Civic Democratic Party presidential primaries, 2012 were held for 2013 Czech presidential election from 30 April to 28. June 2012. They were the first presidential primaries in the Czech Republic. Přemysl Sobotka on the primaries with 61% of votes against 39 votes for the other candidate, Evžen Tošenovský. Primaries suffered for low voter turnout as only 6,203 from 27,000 party members voted.

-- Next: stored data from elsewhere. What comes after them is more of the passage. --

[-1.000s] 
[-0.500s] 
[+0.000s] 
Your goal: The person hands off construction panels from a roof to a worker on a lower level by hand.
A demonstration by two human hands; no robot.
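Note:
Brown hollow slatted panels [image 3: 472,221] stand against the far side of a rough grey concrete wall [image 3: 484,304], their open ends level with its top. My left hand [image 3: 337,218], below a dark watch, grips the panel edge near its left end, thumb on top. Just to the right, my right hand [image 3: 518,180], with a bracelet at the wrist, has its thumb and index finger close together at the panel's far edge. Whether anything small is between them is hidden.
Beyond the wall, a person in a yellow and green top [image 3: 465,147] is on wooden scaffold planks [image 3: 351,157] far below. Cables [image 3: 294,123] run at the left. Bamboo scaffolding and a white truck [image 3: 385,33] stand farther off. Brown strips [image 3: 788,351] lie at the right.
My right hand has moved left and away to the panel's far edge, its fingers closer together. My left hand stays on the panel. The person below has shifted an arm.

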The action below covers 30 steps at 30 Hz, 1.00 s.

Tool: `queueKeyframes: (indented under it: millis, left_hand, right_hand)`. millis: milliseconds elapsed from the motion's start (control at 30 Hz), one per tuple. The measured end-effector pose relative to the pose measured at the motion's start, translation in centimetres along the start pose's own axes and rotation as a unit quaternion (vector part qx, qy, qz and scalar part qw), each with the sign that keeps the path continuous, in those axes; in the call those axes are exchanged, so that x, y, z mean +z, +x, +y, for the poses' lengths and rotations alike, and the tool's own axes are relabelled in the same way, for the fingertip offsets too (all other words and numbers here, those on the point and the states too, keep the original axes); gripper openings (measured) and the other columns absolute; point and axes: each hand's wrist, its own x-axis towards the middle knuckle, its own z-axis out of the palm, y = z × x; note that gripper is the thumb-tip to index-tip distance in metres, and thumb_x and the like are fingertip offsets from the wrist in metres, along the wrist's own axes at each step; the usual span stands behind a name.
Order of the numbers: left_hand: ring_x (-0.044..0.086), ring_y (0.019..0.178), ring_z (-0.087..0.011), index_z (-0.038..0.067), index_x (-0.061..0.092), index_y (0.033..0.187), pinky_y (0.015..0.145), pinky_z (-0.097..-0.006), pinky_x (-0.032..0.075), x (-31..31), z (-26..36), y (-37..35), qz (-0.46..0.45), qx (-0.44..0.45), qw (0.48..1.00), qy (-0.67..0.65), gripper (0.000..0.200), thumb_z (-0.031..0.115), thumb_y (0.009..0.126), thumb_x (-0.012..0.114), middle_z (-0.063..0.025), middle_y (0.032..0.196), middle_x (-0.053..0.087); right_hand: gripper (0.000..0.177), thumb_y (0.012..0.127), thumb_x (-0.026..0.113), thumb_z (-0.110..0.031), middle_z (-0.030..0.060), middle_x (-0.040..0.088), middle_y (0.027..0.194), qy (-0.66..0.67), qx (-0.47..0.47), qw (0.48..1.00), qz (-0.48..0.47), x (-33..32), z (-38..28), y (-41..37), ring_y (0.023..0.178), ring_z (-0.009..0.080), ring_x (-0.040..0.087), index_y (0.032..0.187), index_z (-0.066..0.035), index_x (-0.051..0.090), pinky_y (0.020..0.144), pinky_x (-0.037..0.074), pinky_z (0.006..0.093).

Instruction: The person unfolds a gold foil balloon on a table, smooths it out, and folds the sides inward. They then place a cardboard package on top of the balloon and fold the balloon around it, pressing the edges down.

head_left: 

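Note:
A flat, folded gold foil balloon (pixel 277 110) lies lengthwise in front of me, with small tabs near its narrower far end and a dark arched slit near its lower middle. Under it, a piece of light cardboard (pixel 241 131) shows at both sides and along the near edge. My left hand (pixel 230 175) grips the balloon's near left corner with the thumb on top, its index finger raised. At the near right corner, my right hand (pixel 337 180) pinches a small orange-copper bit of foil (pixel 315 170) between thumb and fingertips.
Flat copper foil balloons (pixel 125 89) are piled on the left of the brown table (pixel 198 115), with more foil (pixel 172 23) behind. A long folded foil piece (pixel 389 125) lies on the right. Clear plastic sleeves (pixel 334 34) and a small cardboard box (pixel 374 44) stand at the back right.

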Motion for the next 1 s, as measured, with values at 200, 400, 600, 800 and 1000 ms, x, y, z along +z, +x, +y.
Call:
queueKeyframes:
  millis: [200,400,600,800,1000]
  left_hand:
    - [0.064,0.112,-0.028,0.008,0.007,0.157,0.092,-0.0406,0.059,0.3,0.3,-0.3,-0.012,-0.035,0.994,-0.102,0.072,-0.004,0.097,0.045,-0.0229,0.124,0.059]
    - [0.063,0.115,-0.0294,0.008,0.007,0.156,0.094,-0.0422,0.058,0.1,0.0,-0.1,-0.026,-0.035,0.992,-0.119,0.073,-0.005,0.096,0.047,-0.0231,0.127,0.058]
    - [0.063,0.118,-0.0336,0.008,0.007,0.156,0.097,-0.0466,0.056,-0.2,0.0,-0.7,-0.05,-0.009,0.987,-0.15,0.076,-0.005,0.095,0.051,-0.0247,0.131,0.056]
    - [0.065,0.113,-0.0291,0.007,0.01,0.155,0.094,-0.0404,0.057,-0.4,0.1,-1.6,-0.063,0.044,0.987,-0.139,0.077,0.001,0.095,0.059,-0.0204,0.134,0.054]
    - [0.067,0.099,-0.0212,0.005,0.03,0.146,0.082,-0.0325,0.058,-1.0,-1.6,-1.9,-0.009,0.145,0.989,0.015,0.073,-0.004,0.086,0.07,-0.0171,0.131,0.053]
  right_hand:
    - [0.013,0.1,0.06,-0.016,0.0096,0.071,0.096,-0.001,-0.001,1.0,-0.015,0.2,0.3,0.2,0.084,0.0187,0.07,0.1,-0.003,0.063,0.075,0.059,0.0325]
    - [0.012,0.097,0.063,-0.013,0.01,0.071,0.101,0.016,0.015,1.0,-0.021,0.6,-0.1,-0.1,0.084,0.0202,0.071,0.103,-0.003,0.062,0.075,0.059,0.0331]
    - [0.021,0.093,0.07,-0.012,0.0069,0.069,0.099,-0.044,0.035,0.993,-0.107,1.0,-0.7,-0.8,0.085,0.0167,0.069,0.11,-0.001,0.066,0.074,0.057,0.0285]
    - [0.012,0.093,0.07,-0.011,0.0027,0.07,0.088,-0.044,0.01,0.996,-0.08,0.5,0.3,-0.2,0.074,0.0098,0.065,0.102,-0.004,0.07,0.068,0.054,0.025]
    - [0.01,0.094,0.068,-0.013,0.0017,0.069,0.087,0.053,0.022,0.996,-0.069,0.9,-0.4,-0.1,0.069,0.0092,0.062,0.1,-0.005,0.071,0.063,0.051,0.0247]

There were members of ODS who were of opinion that the party should support Miloš Zeman instead of having its own candidate as neither Tošenovský or Sobotka is a strong candidate that can win. It was one of the reasons for a low turnout.

==Candidates==
- Přemysl Sobotka, a vice-chairman of Senate.
- Evžen Tošenovský, a Member of European Parliament .

===Declined===
- Miroslava Němcová, a vice-chairman of Chamber of Deputies was expected to run. She decided to not participate in election. Her decision was speculated to be a result of low performance in opinion polls for presidential election.
- Jaroslav Kubera, senator and mayor of Teplice. He was offered nomination by Ústí nad Labem regional organisation of ODS in April 2012. He declined the offer. He stated that he has too much respect for presidential office to run and that he knows his limits. He ran in senate election instead.
- Tomáč Töpfer, an actor and former senator. Some members of party offered him support but he declined. "I would run only if some Neo-Nazi threatens democracy."
- Cyril Höschl, a psychiatrist. He decided to not participate as he is responsible for too many other projects.

==Debates==
The first debate was held on 3 May 2012. Debate was very calm and without confrontation. Sobotka only criticised presidential front-runner Jan Fischer. He said that Fischer is popular because he wasn't brave to make any important decision as Prime Minister. Tošenovský said that wants to be a similar president to Václav Klaus.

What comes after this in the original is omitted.